Companies from Wal-Mart Stores Inc. to Macy’s Inc. cut costs and stockpiles to bolster earnings as job losses caused consumers to curb spending. Leaner stocks and government programs to revive demand, including the cash for clunkers” and first-time homebuyer incentives, are boosting manufacturing and housing, putting the economy on a path to recovery.
Corporate profits, not included in the advance estimate released in July, rose 5.7 percent from the first three months of the year, the biggest increase since the first three months of 2005.
The economy was forecast to shrink at a 1.5 percent pace, according to the median estimate of 75 economists surveyed by Bloomberg News.
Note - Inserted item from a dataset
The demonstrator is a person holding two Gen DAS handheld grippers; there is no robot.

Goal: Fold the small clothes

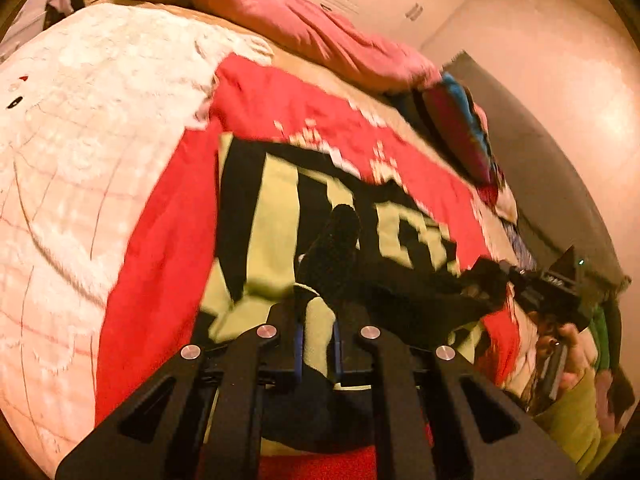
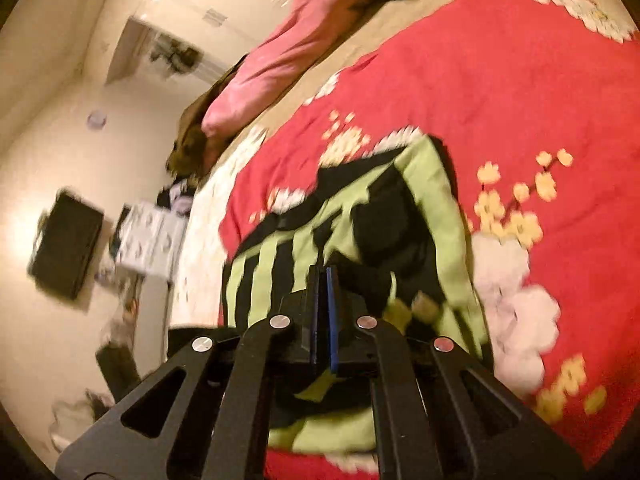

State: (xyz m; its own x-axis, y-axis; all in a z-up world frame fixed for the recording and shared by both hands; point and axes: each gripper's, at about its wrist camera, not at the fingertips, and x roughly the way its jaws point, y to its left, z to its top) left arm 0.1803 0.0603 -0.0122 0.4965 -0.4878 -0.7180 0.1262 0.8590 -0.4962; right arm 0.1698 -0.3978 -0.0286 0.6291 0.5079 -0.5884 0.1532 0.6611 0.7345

Estimates ranged from declines of 1.8 percent to 0.8 percent.
The drop was the fourth in a row, the longest contraction since quarterly records began in 1947. The world’s largest economy has shrunk 3.9 percent since last year’s second quarter, making this the deepest recession since the Great Depression.
Today’s report is the second of three estimates on second- quarter growth. The figures will be revised again in September as more information becomes available.
Consumer spending, which accounts for about 70 percent of the economy, fell at a 1 percent pace, less than anticipated, following a 0.6 percent increase in the prior quarter. The decrease subtracted 0.7 percentage point from GDP. Purchases were forecast to drop 1.3 percent, according to the survey median.
Spending is likely to increase this quarter. Industry data showed sales of cars and light trucks rose to an 11.2 million annual unit rate in July, the highest since September.
The cash-for-clunkers” program, which offered buyers discounts of as much as $4,500 to trade in older cars and trucks for new, more fuel-efficient vehicles, produced almost 700,000 automobile sales before ending on Aug. 24, the Transportation Department said yesterday.
Smaller stockpiles will contribute to a rebound in output. Inventories dropped at a $159.2 billion annual rate last quarter, subtracting 1.4 percentage points from growth. They dropped at a $113.9 billion pace in the first three months of the year.
A bigger jump in government spending than previously estimated helped offset the drag on growth from the slump in stockpiles. Federal, state and local expenditures climbed at a 6.4 percent annual pace, the most in more than seven years.
Removing the drop in inventories, the economy grew at a at a 0.4 percent rate last quarter, the best performance in a year.
Reports so far this month have shown government efforts to thaw credit markets and boost housing may be taking hold. Combined sales of new and exiting homes in July reached a 5.67 million annual pace, the highest level since November 2007, the month before the recession began.